Before Now, Corporations Exercised Far More Control Than Workers
Corporations with not-yet-unionized employees have traditionally held most of the power when determining where profit goes. This one-sidedness has largely led to a stagnation of wages in the face of an explosion of profit and productivity. California aims to reduce the unequal power dynamic with the FAST Recovery Act. This Act creates a council with representatives of all parties– employers, state representatives, union workers, and non-union workers– that would be affected by minimum wage increases for fast food workers. This council will have the power to set the minimum wage for fast food workers between $15 and $22 per hour, with annual adjustments for inflation.

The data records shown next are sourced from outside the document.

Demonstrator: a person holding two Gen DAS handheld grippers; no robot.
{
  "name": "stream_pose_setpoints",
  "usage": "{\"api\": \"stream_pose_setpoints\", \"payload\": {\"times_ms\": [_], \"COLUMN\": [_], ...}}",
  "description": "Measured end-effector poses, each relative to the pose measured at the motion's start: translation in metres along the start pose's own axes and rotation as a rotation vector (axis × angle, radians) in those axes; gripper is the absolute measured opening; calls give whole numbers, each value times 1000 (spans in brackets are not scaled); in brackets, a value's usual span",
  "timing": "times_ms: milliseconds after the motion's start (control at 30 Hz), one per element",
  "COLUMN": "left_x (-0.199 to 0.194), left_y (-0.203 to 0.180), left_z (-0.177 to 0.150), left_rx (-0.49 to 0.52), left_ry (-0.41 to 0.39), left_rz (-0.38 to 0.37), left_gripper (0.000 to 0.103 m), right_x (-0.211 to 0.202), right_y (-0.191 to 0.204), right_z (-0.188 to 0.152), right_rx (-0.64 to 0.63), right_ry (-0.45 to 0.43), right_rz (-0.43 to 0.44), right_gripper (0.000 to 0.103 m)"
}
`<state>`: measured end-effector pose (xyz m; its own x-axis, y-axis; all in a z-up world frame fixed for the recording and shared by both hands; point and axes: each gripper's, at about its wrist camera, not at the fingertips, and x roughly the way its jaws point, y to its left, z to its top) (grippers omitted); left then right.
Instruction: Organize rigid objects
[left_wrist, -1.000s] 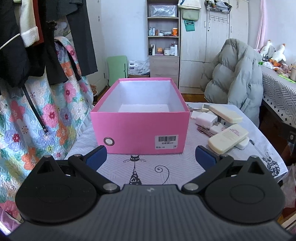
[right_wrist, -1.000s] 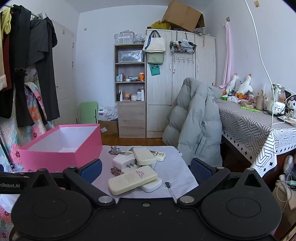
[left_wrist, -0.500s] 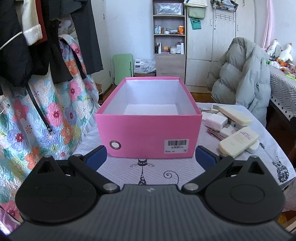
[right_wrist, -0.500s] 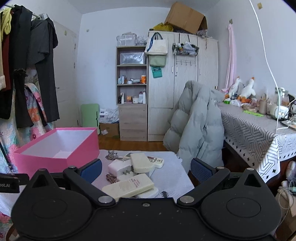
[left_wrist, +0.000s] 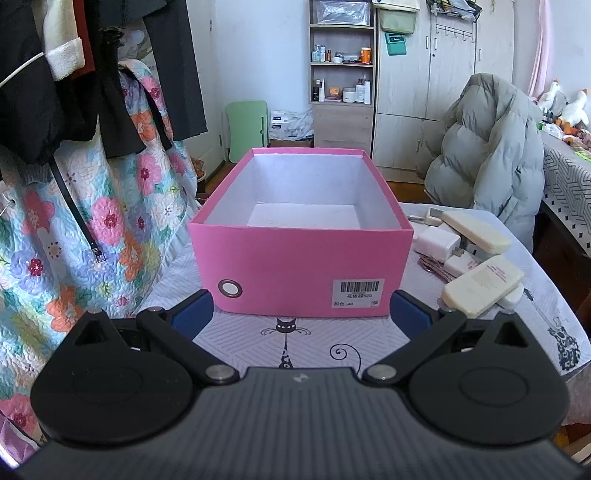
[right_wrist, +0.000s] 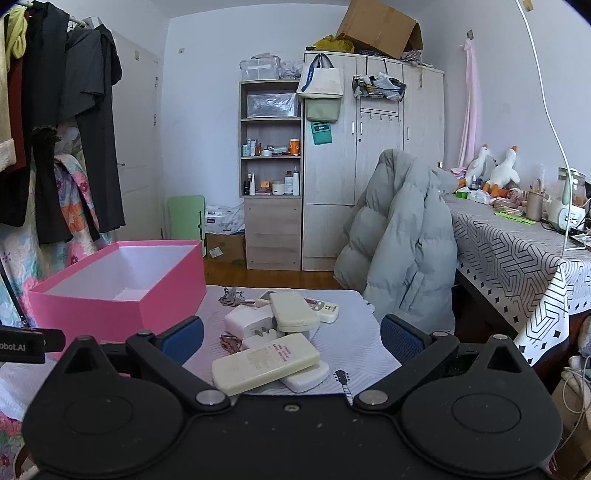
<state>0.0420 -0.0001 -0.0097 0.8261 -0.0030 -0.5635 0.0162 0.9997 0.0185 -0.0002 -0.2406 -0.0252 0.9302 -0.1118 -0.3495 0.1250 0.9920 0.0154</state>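
Our right claw (right_wrist: 291, 334) hung released and empty, jaws spread wide, with the cream remote (right_wrist: 265, 363) just ahead between its fingers. Our left claw (left_wrist: 301, 312), equally released, faced the pink box (left_wrist: 301, 266) directly ahead, its white inside bare. We judged the pick needed the jaws across the remote's narrow width, since that smooth, hard plastic slab lay tilted on a white block (right_wrist: 306, 376) and could slide. Beyond lay a white charger (right_wrist: 245, 319), another remote (right_wrist: 293, 312) and keys (right_wrist: 231, 297) on the quilted worktop (right_wrist: 354, 343).
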Motion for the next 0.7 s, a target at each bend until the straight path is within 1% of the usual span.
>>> {"api": "stream_pose_setpoints", "payload": {"times_ms": [300,700], "left_x": [0,10], "left_y": [0,-2], "left_z": [0,7], "left_rx": [-3,15], "left_ry": [-1,44], "left_rz": [3,0], "left_gripper": [103,103], "right_x": [1,14], "right_y": [2,-2], "right_z": [0,-6], "right_rx": [-7,9], "right_ry": [4,51], "right_rz": [14,24], "right_gripper": [103,103]}}
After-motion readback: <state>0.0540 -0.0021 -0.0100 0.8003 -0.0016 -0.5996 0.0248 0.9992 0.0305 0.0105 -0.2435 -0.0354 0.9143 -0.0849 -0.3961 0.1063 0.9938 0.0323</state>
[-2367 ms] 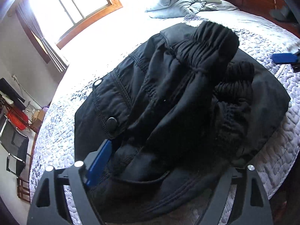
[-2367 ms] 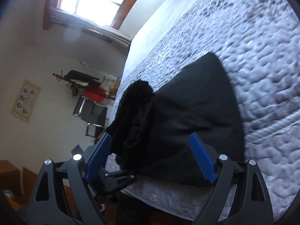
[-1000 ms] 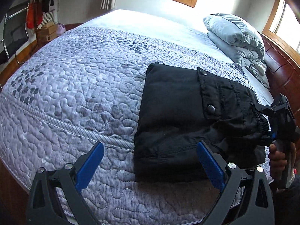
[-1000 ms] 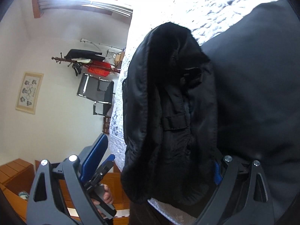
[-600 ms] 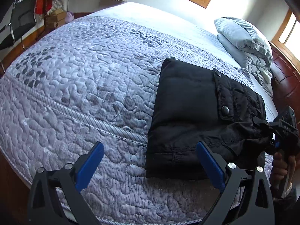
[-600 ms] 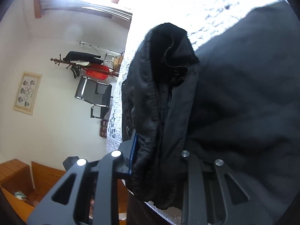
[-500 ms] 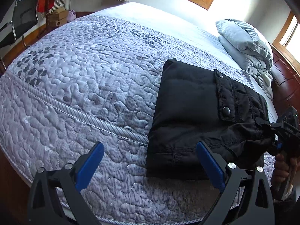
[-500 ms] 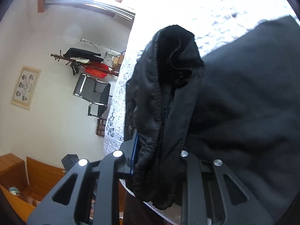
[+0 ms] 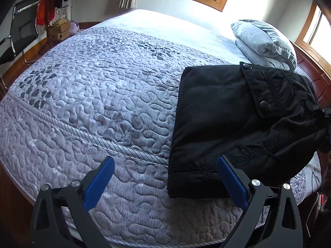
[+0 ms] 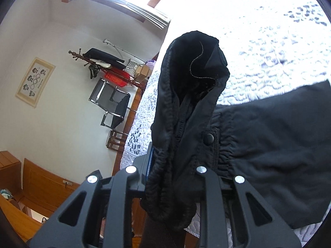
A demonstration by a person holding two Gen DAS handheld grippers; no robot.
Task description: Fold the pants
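My right gripper [image 10: 165, 165] pinches the pants' [image 9: 227, 124] gathered waistband off the bed's [image 9: 103, 103] near right corner for folding; left gripper [image 9: 165, 177] wide, empty.

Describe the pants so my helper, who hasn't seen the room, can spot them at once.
Find the bed with the grey quilted cover. The pants lie folded near its front edge, below the grey pillow. They are the only black item on the bed, with a snap-buttoned pocket flap on top and their gathered waistband pinched in the right gripper.
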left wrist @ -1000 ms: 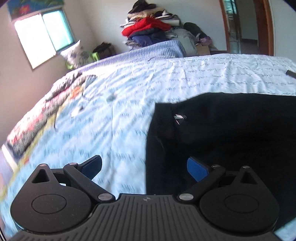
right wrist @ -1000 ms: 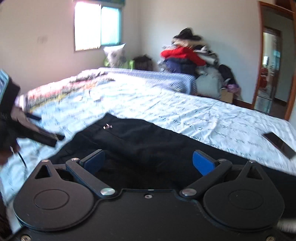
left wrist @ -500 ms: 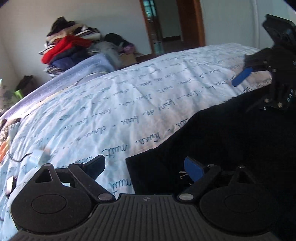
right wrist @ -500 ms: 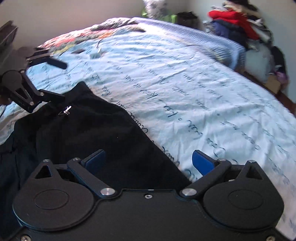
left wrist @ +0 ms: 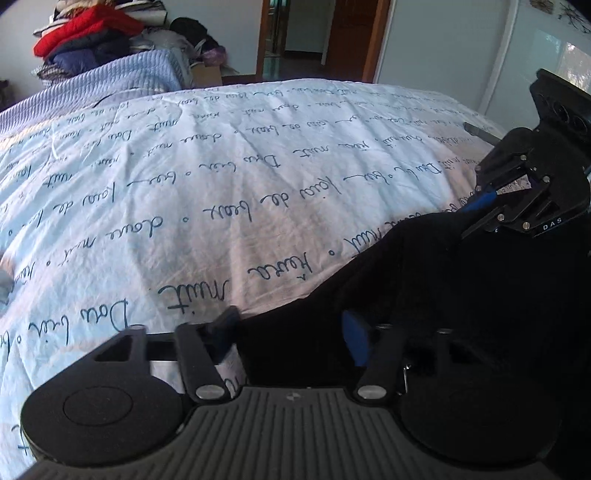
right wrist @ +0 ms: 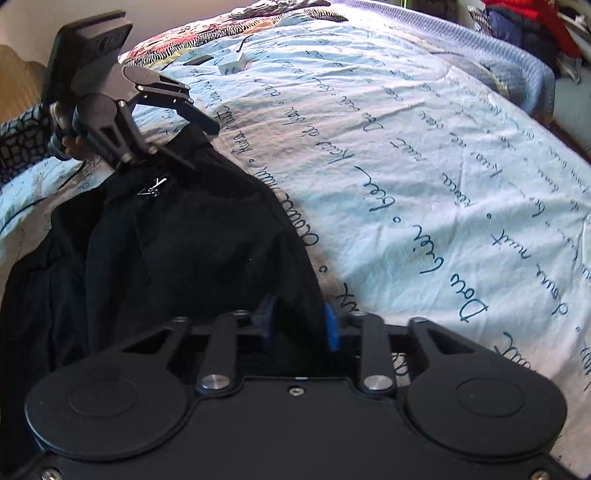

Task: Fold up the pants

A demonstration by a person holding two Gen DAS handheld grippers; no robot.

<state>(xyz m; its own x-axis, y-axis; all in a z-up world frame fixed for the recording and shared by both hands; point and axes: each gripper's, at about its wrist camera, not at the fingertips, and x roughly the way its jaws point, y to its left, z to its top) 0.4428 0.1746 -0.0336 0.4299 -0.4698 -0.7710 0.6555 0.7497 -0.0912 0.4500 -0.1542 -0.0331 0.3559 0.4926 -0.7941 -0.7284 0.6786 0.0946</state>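
Your left gripper point(left wrist: 291, 332) is at the left end of the black pants point(left wrist: 424, 295), jaws straddling the cloth's corner edge on the bed sheet point(left wrist: 221, 177). They've just been closing, but the pads still stand apart with fabric between them, and whether they press on it can't be read. The pants lie on the near side of the pale blue sheet with handwriting print, their upper edge running from one gripper to the other. Your right gripper point(right wrist: 297, 326) at the other end has just been closing too and now pinches a raised fold of that edge, pads tight on cloth. From the right wrist view, a small metal clasp point(right wrist: 155, 187) sits on the pants just below the left gripper. A pile of clothes point(left wrist: 88, 35) sits beyond the bed.
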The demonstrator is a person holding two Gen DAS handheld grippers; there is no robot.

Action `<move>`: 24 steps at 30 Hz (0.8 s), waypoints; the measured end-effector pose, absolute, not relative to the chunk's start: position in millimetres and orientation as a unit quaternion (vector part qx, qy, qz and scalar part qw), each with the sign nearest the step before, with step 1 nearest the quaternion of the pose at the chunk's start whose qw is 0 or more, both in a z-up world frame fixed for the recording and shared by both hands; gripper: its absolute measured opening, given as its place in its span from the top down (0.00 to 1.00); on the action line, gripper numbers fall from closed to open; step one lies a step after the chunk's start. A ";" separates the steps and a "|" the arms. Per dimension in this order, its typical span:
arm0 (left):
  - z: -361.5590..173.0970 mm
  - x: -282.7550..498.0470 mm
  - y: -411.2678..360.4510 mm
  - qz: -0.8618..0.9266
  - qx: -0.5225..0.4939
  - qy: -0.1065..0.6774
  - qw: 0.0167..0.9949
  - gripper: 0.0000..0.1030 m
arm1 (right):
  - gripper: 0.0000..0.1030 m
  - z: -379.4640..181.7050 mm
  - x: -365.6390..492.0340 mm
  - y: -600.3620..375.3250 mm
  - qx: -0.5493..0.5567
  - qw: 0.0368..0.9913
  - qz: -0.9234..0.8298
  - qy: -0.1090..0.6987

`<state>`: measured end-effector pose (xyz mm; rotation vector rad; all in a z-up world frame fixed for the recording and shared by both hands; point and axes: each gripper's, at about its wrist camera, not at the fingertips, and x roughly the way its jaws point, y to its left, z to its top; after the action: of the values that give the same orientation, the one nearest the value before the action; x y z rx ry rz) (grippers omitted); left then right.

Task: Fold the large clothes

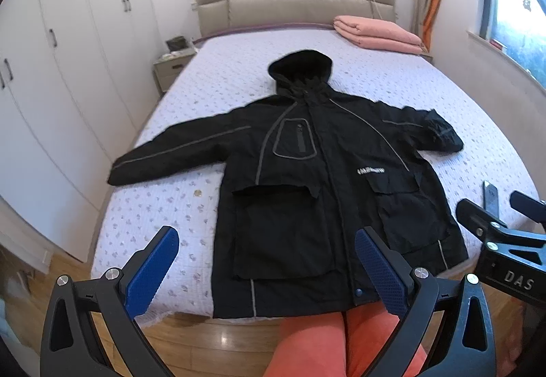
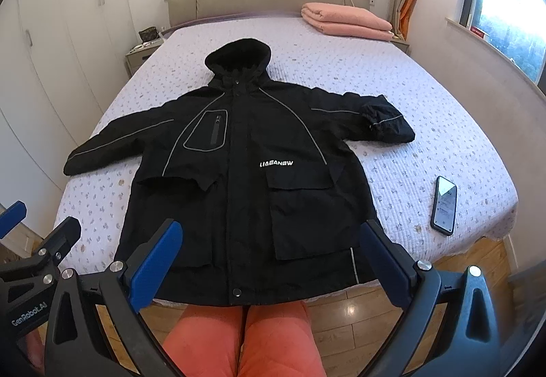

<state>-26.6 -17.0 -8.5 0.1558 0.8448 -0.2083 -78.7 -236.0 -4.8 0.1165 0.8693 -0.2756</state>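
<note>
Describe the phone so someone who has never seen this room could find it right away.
Start at the bed with the black jacket spread across it. The phone lies screen-up on the quilt beside the jacket's hem, toward the window side. It is the only small, flat, glossy thing there.

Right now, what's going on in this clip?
A person stands at the foot of the bed with a two-finger tool in each hand. The left tool and right tool are both open, hovering above the hem of a black hooded jacket and gripping nothing. The jacket lies flat, front up, sleeves spread, no fold started. A phone lies on the bed to its right, and a folded pink blanket near the headboard.
</note>
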 end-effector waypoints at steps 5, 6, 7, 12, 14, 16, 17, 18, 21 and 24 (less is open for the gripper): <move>-20.4 -12.9 -24.2 -0.096 0.078 0.416 0.901 0.00 | 0.00 -19.4 -69.9 -248.4 0.073 0.889 -0.137 0.430; -23.5 -8.9 -26.3 -0.096 0.078 0.418 0.900 0.00 | 0.00 -24.1 -66.5 -254.3 0.078 0.888 -0.137 0.431; -26.6 -4.8 -28.7 -0.097 0.078 0.419 0.899 0.00 | 0.00 -28.8 -63.3 -260.5 0.083 0.888 -0.137 0.431; -58.7 42.1 -56.1 -0.102 0.084 0.433 0.892 0.00 | 0.00 -63.8 -32.4 -313.7 0.090 0.888 -0.161 0.421; -75.6 68.8 -71.6 -0.109 0.083 0.437 0.889 0.00 | 0.00 -79.2 -16.8 -344.3 0.092 0.889 -0.180 0.411; -93.1 95.5 -87.6 -0.113 0.082 0.441 0.887 0.00 | 0.00 -97.8 6.2 -382.3 0.094 0.888 -0.203 0.401; -108.0 119.1 -101.8 -0.116 0.081 0.447 0.883 0.00 | 0.00 -106.3 18.2 -399.8 0.094 0.886 -0.216 0.400; -117.7 134.7 -111.6 -0.120 0.079 0.450 0.882 0.00 | 0.00 -116.9 33.2 -420.7 0.093 0.883 -0.232 0.399; -147.8 182.7 -145.7 -0.131 0.077 0.448 0.881 0.00 | 0.01 -146.5 78.8 -480.5 0.098 0.873 -0.263 0.400; -168.3 217.2 -178.9 -0.151 0.084 0.445 0.879 0.00 | 0.06 -170.4 119.4 -528.4 0.108 0.863 -0.281 0.406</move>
<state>217.2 -178.9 -168.3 0.1742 0.9274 -0.3147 119.4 -528.4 -170.4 0.2263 0.8506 -0.5899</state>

This arrangement is a fairly new concept for modern American workers. Though workers who unionize can negotiate for pay increases, never before have non-union workers been able to directly impact these types of discussions at such a massive scale. We don’t yet know how successful the council will be in negotiating for higher pay, but union leaders and other fast food workers are hopeful that the formation of this council will give them a voice to protect their interests.
Some Corporations Are Against the FAST Act
Despite the huge benefit that the FAST Recovery Act will bring to workers, corporations have campaigned against the passing of the Act, and have recently lobbied to propose a referendum to overturn the Act. Part of the campaign involved spreading misleading information about minimum wage increases. They claimed that a hike in minimum wage would worsen inflation. Additionally, they claimed that it would reduce the quantity of available jobs. Both claims are untrue. Not only is inflation disproportionately affected by corporate profits and corporate profiteering, right now, wage growth could dampen the effects of inflation. Equally importantly, a recent study found that raising the minimum wage doesn’t generally affect the quantity of jobs, but can increase the quality of existing jobs.
Regardless, the FAST Act is Now Law
To the delight of workers across California, in early September, Governor Newsom signed the FAST Recovery Act into law. From here, California fast food workers plan to continue the fight to protect the rights granted by the FAST Recovery Act, and keep their negotiating power.